No, a separate UK license is not needed. If a business operates vehicles with a gross vehicle weight rating above 2.5 tonnes on international journeys, to carry their own goods, and other people's goods, the business must hold an International Road Haulage Operator Licence - this is valid for all journeys both in the Ireland/EU and on international journeys to include within the UK.

BTW, there was a lot of uncertainty regarding what might happen within Aviation post Brexit. The EU-UK Trade and Cooperation Agreement contains sections on air services and aviation safety with a primary objective being the continuation of air traffic services between the UK and the EU.
The Food Safety Authority of Ireland Brexit website explains that Irish businesses that wish to sell any food product in the UK will need to adhere to the rules and requirements for exporting outside the Single Market, as well as to UK import requirements.

There is a specific page on food product labelling that explains that, from 1 January 2021, if the food supplier is not established in the EU, the name and address of the importer into the EU market must be indicated on the label.

For food labelling purposes, under the terms of the Protocol on Ireland and Northern Ireland at the end of the transition period, the address of a food business operator established in Northern Ireland will continue to be accepted as an EU address.

There is a very interesting article on the EI website by Joe Doyle on the topic of how brexit will impact on Intellectual property.
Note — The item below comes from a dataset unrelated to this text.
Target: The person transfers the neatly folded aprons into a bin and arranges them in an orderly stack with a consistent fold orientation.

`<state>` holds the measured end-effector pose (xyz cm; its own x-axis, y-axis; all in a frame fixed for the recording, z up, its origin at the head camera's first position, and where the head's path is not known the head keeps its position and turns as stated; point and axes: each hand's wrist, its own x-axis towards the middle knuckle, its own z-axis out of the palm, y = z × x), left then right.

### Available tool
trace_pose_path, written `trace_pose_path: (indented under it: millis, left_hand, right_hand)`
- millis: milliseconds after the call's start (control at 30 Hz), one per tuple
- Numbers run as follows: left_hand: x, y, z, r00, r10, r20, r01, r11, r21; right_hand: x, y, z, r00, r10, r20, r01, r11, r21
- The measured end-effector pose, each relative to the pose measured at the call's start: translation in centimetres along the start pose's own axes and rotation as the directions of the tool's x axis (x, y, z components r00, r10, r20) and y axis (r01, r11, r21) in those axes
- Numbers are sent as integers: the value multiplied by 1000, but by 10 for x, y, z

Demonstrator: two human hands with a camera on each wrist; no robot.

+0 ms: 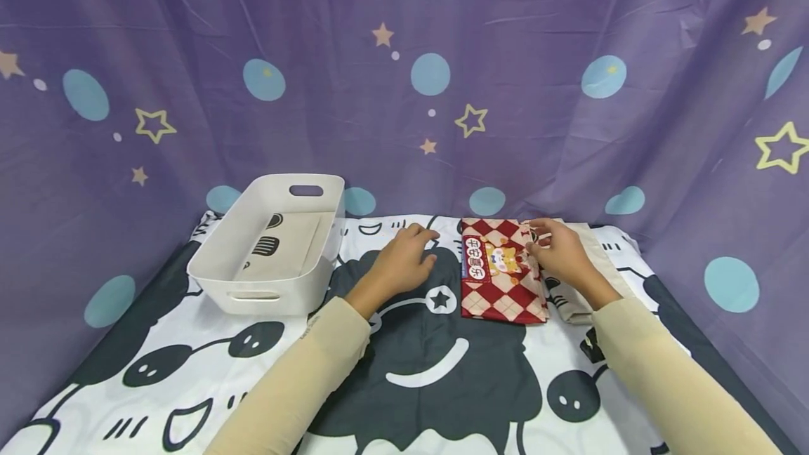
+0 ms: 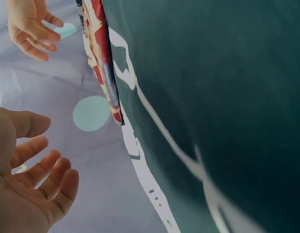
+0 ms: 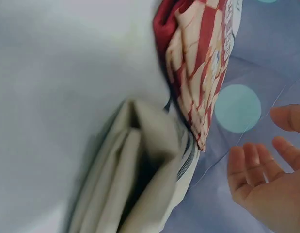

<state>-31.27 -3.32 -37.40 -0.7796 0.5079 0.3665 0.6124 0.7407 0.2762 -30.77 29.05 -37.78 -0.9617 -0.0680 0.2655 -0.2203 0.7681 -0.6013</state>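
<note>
Head view: right hand (image 1: 562, 255) over the right edge of the red checked cloth bag (image 1: 499, 272), fingers loosely bent, touching or just above it — cannot tell whether pinching; wrist view shows them relaxed and clear of the fabric. Left hand (image 1: 404, 262) flat and relaxed on the cartoon-print sheet (image 1: 417, 371), just left of the bag, holding nothing. Bag lying flat, partly over a folded beige cloth (image 1: 584, 300). Judged as an early stage — bag not yet lifted; next probably a firm pinch on its edge. White bin (image 1: 265, 251) well apart to the left, with a folded printed cloth (image 1: 284, 244) inside. Purple starred curtain (image 1: 404, 76) behind. Nothing blocking.
</note>
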Motion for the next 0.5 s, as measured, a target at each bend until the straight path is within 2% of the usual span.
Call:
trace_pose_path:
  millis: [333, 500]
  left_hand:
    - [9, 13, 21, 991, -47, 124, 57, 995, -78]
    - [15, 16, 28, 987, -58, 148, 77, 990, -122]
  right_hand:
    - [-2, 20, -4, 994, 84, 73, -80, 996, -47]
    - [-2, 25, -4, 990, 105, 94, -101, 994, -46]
Enterprise Ireland also hosted a special lunchtime seminar that can be replayed.

Trade Marks - Joe writes that according to the draft Withdrawal Agreement, the negotiating parties have agreed that owners of EU TMs and RCDs, granted before the end of the transition period in 2020, will automatically get an equivalent right in the UK. Patents - will not be affected because the European Patent Office is not an EU institution.

Update 2023

This excellent Intellectual Property webpage on confirms the situation with regard to Trade Marks and Patents.

The other big change within the R&D landscape is that the UK is no longer of Horizon Europe.
If you are buying goods online (or by mail order), the buyer is ultimately responsible for the accuracy of the customs declaration and to pay any duty and tax to Revenue.  This is the situation at present if you purchase goods online from countries outside the EU like the US. Unfortunately, some websites do not include details of duty and VAT in their prices so figuring out the final price can be challenging.

If the order is sent by post by the supplier, their postal provider or courier will require them to complete a form for the customs declaration. When it arrives in Ireland, An Post or your courier will calculate the VAT and duty owed and facilitate payment on collection - payment must be made before or on delivery [make sure to factor in VAT when comparing prices available in Ireland]. There will be a Customs docket with the delivery to prove that the customs declaration was made.

A fee of 1% of the value of the packet or parcel, with a minimum charge of €10, is charged by An Post for customs clearance of parcels imported from countries outside the EU. This fee is in addition to any duty or VAT payable.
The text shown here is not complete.